─── Input data ───

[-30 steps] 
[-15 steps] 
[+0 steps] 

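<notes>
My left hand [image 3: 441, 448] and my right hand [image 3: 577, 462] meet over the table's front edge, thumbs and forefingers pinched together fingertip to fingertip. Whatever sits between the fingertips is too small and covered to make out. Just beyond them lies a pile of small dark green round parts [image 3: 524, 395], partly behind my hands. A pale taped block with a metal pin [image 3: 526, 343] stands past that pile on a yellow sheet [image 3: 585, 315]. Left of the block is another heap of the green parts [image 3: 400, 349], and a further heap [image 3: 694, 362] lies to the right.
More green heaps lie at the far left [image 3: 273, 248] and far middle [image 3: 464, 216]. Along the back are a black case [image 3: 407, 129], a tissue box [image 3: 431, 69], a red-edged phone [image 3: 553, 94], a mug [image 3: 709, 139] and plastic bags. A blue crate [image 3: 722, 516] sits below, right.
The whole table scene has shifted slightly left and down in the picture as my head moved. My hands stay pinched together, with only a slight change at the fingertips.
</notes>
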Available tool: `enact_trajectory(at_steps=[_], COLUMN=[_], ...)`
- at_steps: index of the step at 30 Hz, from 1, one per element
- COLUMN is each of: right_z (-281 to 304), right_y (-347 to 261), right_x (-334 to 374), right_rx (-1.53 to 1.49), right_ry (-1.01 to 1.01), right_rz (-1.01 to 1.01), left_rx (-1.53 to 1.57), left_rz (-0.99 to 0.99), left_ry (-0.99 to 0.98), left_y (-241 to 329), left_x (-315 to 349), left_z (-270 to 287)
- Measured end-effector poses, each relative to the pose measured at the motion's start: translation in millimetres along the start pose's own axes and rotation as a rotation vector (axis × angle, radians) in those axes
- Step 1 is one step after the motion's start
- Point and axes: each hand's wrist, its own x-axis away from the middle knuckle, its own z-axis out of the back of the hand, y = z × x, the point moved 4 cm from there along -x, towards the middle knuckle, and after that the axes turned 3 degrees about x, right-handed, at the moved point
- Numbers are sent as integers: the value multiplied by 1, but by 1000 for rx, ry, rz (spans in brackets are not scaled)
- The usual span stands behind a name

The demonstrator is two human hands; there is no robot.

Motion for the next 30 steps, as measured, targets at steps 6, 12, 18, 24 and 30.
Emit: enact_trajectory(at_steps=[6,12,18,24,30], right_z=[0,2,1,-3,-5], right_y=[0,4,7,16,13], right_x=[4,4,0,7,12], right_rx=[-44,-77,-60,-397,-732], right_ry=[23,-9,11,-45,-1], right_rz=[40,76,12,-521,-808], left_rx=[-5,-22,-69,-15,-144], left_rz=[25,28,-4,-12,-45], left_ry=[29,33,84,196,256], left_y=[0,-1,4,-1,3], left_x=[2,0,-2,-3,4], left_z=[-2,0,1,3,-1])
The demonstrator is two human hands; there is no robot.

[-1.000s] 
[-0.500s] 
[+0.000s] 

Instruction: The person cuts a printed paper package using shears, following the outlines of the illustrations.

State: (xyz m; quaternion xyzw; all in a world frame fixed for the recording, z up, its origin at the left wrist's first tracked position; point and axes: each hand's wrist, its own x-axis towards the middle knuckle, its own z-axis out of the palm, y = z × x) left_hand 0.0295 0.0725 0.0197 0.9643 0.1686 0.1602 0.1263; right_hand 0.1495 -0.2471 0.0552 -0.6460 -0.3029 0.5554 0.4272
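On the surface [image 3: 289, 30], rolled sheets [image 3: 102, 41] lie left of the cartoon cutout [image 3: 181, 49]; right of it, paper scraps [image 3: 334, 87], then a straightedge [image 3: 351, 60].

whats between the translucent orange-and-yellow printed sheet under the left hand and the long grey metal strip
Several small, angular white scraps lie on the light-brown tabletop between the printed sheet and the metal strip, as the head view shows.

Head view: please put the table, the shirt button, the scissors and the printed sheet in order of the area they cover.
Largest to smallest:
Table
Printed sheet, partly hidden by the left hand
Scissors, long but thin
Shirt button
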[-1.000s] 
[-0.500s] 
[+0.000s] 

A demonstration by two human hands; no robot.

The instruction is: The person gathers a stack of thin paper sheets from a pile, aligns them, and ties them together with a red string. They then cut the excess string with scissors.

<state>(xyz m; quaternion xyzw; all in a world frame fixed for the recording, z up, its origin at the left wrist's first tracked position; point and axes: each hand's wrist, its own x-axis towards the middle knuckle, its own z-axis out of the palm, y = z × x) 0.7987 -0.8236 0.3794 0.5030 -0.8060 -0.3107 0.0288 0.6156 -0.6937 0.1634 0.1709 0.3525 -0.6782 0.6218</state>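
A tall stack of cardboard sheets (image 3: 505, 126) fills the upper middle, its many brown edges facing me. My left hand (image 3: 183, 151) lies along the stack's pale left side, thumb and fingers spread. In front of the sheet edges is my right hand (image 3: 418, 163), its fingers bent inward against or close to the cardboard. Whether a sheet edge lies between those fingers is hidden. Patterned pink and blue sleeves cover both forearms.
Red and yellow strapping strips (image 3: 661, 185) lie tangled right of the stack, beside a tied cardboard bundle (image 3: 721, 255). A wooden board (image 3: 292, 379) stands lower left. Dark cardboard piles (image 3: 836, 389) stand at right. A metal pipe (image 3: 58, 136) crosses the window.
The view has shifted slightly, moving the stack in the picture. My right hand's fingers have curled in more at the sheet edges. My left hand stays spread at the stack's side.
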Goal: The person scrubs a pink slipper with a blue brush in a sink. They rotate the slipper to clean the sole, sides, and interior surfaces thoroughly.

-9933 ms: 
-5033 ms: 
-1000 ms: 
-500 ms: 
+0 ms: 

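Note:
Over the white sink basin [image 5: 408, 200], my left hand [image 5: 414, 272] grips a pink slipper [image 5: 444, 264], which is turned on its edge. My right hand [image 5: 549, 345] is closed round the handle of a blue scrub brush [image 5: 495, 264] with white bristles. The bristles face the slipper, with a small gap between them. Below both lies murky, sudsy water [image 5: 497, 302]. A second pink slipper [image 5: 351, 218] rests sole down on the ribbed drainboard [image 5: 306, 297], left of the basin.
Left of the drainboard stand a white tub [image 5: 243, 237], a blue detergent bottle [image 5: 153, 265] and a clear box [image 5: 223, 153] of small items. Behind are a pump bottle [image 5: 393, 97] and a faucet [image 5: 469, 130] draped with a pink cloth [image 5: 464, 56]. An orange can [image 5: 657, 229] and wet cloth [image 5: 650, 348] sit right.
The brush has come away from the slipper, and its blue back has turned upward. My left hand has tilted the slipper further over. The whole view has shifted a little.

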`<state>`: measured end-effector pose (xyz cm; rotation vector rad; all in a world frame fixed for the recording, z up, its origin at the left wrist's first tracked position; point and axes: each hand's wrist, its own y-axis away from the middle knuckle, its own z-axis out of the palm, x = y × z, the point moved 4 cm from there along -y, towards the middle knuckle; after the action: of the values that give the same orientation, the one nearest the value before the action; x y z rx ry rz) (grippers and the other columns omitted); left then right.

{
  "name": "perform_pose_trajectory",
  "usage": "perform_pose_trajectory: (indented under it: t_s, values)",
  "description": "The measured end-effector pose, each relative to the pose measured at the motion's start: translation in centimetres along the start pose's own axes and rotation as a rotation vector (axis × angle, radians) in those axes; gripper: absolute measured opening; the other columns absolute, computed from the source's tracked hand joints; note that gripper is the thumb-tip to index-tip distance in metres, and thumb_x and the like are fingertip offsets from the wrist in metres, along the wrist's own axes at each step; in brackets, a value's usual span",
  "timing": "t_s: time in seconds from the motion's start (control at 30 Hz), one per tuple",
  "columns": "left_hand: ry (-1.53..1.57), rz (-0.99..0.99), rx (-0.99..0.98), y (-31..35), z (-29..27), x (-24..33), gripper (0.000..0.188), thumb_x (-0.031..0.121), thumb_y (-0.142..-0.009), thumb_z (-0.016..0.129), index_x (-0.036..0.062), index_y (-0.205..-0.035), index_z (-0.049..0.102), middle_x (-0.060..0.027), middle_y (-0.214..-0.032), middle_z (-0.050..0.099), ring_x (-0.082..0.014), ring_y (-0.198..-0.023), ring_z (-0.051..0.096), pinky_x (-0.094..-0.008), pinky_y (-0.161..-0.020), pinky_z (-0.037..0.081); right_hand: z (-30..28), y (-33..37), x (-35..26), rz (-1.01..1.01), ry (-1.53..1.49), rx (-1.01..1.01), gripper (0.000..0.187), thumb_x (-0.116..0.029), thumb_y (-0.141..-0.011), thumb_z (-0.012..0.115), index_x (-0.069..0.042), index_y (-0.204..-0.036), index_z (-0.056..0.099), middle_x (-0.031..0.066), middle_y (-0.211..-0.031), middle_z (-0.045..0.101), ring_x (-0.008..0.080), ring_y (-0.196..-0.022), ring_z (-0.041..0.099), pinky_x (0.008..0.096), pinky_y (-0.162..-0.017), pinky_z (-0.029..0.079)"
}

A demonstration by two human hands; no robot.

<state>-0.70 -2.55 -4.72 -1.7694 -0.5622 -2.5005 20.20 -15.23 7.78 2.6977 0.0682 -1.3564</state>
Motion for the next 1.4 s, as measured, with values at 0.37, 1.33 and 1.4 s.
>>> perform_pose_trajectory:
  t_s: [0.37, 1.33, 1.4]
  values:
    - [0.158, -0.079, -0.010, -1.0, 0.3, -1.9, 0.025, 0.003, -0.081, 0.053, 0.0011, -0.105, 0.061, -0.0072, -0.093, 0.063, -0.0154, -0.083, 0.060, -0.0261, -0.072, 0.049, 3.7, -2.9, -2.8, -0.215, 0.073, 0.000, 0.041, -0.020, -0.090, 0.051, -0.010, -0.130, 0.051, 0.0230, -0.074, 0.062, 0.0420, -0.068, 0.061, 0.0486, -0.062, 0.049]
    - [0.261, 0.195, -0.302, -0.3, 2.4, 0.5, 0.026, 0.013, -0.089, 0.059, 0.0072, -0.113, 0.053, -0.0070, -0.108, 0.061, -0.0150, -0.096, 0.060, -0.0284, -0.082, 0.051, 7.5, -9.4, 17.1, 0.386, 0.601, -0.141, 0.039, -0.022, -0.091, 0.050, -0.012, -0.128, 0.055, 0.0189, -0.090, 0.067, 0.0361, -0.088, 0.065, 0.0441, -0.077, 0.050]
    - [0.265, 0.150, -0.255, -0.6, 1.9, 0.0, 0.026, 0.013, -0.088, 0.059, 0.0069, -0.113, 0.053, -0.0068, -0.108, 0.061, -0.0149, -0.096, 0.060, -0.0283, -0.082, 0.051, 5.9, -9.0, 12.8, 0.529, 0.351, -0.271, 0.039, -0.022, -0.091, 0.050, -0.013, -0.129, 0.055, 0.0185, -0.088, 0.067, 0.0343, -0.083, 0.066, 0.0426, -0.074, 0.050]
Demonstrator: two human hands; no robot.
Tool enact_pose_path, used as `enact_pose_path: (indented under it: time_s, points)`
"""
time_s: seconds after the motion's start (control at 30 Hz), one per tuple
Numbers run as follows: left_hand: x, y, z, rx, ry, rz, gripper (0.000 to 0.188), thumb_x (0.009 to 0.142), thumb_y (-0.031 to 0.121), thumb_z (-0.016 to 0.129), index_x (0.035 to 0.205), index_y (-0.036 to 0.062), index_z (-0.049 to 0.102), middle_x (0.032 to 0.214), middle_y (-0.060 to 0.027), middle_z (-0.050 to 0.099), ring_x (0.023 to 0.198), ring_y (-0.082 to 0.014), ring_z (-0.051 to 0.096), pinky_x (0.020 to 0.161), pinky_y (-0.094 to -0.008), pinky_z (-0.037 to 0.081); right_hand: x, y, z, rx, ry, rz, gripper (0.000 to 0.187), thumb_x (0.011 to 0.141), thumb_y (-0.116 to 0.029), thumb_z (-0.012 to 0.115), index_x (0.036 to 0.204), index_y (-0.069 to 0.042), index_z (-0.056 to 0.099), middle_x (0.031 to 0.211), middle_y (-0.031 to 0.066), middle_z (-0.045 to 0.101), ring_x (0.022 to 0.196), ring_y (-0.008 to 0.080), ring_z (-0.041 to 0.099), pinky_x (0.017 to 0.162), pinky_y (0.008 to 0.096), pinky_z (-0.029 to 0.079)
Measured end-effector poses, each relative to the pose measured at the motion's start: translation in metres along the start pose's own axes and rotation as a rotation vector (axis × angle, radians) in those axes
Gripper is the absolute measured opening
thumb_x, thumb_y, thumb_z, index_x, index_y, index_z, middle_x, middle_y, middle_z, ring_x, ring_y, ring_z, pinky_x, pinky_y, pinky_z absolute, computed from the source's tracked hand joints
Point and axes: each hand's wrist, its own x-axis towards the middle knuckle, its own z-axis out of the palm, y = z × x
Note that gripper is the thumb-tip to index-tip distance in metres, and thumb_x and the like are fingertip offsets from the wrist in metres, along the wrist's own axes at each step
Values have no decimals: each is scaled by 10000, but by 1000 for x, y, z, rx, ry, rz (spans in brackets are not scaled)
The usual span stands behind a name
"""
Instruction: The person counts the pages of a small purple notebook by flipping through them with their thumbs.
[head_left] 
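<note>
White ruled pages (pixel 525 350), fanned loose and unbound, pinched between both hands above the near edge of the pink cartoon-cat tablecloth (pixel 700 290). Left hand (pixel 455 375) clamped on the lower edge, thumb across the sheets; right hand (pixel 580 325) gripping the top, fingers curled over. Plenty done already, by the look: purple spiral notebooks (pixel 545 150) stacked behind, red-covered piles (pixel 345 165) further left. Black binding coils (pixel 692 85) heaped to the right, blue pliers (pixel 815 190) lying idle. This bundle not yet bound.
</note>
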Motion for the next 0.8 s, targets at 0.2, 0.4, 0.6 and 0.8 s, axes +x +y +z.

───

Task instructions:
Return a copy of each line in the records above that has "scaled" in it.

Answer to this problem:
- Numbers are sent as integers: the value multiplied by 1, but by 1000 for rx, ry, rz (spans in brackets are not scaled)
Values have no decimals: each is scaled by 10000, but by 1000 for x, y, z, rx, ry, rz (spans in brackets are not scaled)

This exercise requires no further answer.